TASK ITEM.
From the first line of the data through the line containing "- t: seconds", return each line exactly.

INFORMATION SHOWN.
::::
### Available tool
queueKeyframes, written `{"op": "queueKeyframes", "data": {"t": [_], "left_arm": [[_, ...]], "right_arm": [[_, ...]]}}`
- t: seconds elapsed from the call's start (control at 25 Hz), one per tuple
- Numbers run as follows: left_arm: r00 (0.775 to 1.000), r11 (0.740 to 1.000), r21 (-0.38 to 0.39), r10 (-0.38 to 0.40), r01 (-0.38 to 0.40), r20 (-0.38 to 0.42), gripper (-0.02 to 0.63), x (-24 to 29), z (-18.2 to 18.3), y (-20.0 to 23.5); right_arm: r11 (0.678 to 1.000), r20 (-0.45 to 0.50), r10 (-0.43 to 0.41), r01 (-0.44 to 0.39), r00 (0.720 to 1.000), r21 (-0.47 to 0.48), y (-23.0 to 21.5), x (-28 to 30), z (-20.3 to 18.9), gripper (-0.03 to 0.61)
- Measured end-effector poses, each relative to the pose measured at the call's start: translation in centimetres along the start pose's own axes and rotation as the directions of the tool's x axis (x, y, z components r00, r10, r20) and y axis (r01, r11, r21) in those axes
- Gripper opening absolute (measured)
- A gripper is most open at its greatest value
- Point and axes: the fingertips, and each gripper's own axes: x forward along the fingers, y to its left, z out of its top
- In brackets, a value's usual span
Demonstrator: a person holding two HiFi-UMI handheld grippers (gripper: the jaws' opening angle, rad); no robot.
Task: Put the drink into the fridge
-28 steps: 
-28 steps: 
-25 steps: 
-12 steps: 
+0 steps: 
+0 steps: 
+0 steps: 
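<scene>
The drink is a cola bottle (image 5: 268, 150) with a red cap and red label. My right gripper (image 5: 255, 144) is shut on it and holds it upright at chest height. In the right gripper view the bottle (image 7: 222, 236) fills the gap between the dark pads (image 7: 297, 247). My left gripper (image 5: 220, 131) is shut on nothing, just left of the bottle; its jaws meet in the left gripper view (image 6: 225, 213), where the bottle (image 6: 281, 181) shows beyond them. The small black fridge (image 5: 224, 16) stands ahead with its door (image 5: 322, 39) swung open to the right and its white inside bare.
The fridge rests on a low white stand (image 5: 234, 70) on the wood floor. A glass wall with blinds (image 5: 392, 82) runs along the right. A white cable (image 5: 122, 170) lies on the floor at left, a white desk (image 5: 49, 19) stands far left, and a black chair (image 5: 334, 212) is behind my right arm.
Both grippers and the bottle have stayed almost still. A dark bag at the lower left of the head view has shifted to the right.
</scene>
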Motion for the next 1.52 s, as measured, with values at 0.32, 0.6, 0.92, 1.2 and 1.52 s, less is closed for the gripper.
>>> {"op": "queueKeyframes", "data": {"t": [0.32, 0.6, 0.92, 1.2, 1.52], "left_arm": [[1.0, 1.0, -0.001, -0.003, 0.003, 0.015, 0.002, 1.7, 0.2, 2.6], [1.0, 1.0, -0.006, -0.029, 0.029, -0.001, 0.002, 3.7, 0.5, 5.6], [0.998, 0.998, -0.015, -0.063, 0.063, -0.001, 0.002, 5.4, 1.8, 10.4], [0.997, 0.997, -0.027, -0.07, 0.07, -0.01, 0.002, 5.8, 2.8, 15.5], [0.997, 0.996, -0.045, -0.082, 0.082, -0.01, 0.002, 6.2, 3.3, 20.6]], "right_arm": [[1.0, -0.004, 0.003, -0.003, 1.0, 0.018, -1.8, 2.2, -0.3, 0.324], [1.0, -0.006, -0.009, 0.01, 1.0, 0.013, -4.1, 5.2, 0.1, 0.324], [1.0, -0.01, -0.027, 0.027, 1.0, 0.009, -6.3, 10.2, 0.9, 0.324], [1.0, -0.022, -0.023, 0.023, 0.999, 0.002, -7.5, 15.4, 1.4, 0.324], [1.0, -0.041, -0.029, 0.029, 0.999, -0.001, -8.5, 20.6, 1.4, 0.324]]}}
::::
WRITTEN RESPONSE.
### Available tool
queueKeyframes, written `{"op": "queueKeyframes", "data": {"t": [_], "left_arm": [[_, ...]], "right_arm": [[_, ...]]}}`
- t: seconds elapsed from the call's start (control at 25 Hz), one per tuple

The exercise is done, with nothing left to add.